Your goal → Please restate the data below word for word, omitting all images.

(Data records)
::::::::
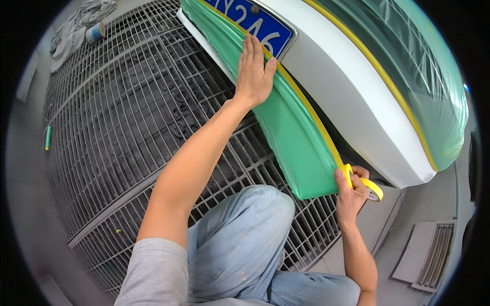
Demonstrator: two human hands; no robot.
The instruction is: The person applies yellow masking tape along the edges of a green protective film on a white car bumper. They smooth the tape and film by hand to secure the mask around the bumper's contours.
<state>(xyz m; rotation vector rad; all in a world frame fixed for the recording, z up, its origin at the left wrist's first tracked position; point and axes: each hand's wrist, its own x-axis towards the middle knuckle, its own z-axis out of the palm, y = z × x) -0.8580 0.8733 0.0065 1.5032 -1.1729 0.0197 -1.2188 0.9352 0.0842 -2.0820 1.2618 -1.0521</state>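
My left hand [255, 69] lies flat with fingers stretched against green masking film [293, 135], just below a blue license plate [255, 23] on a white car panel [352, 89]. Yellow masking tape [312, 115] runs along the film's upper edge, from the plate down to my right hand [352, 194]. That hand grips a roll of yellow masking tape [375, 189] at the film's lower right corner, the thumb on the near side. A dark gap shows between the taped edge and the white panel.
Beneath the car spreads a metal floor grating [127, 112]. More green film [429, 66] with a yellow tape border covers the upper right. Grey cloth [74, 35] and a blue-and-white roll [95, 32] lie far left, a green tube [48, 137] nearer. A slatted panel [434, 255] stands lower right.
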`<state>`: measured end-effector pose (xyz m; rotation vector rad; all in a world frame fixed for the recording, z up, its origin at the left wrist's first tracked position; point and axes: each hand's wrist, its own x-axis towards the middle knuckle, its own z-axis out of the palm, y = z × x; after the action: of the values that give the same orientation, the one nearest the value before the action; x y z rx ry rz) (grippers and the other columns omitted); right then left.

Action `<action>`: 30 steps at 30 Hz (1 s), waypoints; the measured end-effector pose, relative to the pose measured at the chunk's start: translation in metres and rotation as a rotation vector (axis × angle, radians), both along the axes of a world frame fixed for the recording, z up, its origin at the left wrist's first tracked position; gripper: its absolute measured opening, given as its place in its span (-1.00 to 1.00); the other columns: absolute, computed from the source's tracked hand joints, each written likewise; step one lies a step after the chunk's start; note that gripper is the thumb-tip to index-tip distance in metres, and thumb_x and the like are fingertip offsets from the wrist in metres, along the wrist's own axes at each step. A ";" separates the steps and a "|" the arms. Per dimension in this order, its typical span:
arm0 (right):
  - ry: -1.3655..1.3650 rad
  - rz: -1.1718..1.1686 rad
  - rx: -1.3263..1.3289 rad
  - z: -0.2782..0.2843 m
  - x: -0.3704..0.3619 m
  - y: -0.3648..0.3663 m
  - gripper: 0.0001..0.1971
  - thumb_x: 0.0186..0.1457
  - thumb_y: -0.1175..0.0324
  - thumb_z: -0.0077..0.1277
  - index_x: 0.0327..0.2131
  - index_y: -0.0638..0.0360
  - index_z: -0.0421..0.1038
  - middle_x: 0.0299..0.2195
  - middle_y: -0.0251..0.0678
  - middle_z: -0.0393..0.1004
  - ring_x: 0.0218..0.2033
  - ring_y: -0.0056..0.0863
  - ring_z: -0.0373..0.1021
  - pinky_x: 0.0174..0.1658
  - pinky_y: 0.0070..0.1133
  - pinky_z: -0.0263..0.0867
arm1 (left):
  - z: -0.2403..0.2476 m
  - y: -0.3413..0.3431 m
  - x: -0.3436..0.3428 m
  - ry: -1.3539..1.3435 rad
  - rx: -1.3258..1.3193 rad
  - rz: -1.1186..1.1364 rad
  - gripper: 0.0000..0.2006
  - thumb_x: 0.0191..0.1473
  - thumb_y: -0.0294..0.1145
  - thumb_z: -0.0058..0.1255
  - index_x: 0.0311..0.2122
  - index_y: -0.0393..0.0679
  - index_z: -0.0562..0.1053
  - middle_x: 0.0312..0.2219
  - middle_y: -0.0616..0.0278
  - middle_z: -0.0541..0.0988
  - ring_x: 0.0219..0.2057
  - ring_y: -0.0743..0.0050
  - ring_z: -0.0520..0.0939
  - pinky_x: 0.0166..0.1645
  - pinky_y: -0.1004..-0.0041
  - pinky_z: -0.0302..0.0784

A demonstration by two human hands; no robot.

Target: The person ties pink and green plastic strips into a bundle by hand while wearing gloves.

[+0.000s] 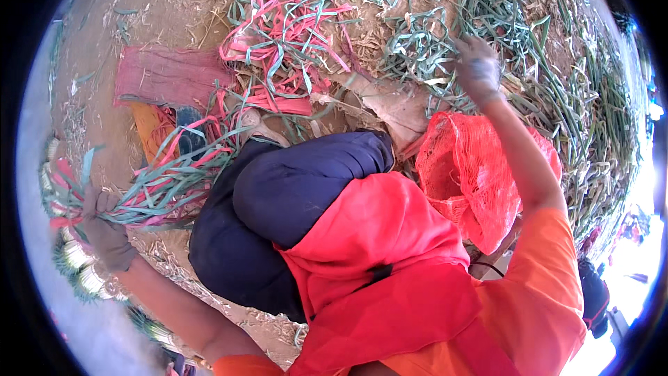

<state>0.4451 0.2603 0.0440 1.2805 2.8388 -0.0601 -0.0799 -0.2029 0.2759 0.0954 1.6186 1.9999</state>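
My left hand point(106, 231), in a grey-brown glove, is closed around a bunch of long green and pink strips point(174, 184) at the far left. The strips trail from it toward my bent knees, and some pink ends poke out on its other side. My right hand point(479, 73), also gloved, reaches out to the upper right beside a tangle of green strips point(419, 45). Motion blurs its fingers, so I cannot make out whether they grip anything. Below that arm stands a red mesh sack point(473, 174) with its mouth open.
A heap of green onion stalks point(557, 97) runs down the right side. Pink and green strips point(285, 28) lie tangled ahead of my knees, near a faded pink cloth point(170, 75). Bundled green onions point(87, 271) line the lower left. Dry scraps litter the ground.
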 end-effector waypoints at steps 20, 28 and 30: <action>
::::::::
Exercise solution →
Demonstrator: two human hands; no robot.
The instruction is: The person applies yellow masking tape along the edges of a green protective film on a white car bumper. They smooth the tape and film by hand to secure the mask around the bumper's contours.
<state>(xyz m; rotation vector rad; all in a world frame fixed for the recording, z up, its origin at the left wrist's first tracked position; point and axes: each hand's wrist, its own x-axis towards the middle knuckle, its own z-axis out of the palm, y = z × x) -0.8580 0.8733 0.0065 1.5032 -1.1729 0.0197 -1.2188 0.9352 0.0842 -2.0820 1.2618 -1.0521</state>
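My left hand [255, 69] lies flat with fingers stretched against green masking film [293, 135], just below a blue license plate [255, 23] on a white car panel [352, 89]. Yellow masking tape [312, 115] runs along the film's upper edge, from the plate down to my right hand [352, 194]. That hand grips a roll of yellow masking tape [375, 189] at the film's lower right corner, the thumb on the near side. A dark gap shows between the taped edge and the white panel.
Beneath the car spreads a metal floor grating [127, 112]. More green film [429, 66] with a yellow tape border covers the upper right. Grey cloth [74, 35] and a blue-and-white roll [95, 32] lie far left, a green tube [48, 137] nearer. A slatted panel [434, 255] stands lower right.
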`<state>`: measured end-effector pose (xyz m; rotation vector rad; all in a world frame fixed for the recording, z up, its origin at the left wrist's first tracked position; point and axes: each hand's wrist, its own x-axis towards the middle knuckle, its own z-axis out of the palm, y = z × x; after the action: of the values that give the same orientation, the one nearest the value before the action; x y z rx ry rz) (grippers and the other columns omitted); right then left.

Action `<action>`: 30 steps at 30 Hz (1 s), waypoints; the measured end-effector pose, relative to the pose measured at the chunk's start: translation in metres and rotation as a rotation vector (axis × angle, radians), both along the axes of a world frame fixed for the recording, z up, its origin at the left wrist's first tracked position; gripper: its absolute measured opening, given as its place in its span (-1.00 to 1.00); the other columns: absolute, computed from the source's tracked hand joints, each written likewise; step one lies a step after the chunk's start; note that gripper is the thumb-tip to index-tip distance in metres, and thumb_x and the like are fingertip offsets from the wrist in metres, along the wrist's own axes at each step. A ";" separates the steps and a "|" the arms. Per dimension in this order, its typical span:
arm0 (right):
  - ry: -1.3655..1.3650 rad
  - rz: -1.1718..1.1686 rad
  - rx: -1.3263..1.3289 rad
  - z: -0.2782..0.2843 m
  - x: -0.3704..0.3619 m
  - y: -0.3648..0.3663 m
  - gripper: 0.0001..0.1971
  - thumb_x: 0.0186..0.1457
  - thumb_y: -0.1175..0.0324
  - thumb_z: -0.0077..0.1277
  - index_x: 0.0327..0.2131
  - index_y: -0.0638..0.0360
  - index_z: -0.0421..0.1038
  - middle_x: 0.0299..0.2195
  - middle_y: -0.0251..0.0678
  - middle_z: -0.0393..0.1004
  - ring_x: 0.0218..0.2033
  - ring_y: -0.0056..0.0863
  - ring_z: -0.0373..0.1021
  - pinky_x: 0.0174..0.1658
  - pinky_y: 0.0070..0.1133
  - pinky_z: -0.0263..0.0867
arm1 (left):
  - z: -0.2403..0.2476 m
  - y: -0.3413..0.3431 m
  - x: -0.3436..0.3428 m
  - ry: -1.3539..1.3435 rad
  - rx: -1.3258..1.3193 rad
  - rz: -1.1186..1.1364 rad
  - gripper: 0.0000..0.2006
  - thumb_x: 0.0191..0.1473
  - thumb_y: -0.0294..0.1145
  - thumb_z: -0.0058..0.1255
  - index_x: 0.0311..0.2122
  - index_y: -0.0393..0.0679
  - index_z: -0.0562..0.1053
  - middle_x: 0.0312..0.2219
  - middle_y: -0.0616..0.0278
  - middle_z: -0.0541..0.0988
  - ring_x: 0.0219..0.2057
  - ring_y: -0.0743..0.0050
  - ring_z: -0.0520..0.0939
  - pinky_x: 0.0166..0.1645
  - pinky_y: -0.1004..-0.0041
  - pinky_z: -0.0302..0.0784

A demonstration by two human hands; no robot.

Target: The person ties pink and green plastic strips into a bundle by hand while wearing gloves.

[+0.000s] 

<state>0.4451 0.2603 0.0440 1.2805 2.8388 -0.0601 -0.0799 -0.2029 0.2759 0.0954 1.6186 1.9999</state>
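My left hand point(106, 231), in a grey-brown glove, is closed around a bunch of long green and pink strips point(174, 184) at the far left. The strips trail from it toward my bent knees, and some pink ends poke out on its other side. My right hand point(479, 73), also gloved, reaches out to the upper right beside a tangle of green strips point(419, 45). Motion blurs its fingers, so I cannot make out whether they grip anything. Below that arm stands a red mesh sack point(473, 174) with its mouth open.
A heap of green onion stalks point(557, 97) runs down the right side. Pink and green strips point(285, 28) lie tangled ahead of my knees, near a faded pink cloth point(170, 75). Bundled green onions point(87, 271) line the lower left. Dry scraps litter the ground.
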 end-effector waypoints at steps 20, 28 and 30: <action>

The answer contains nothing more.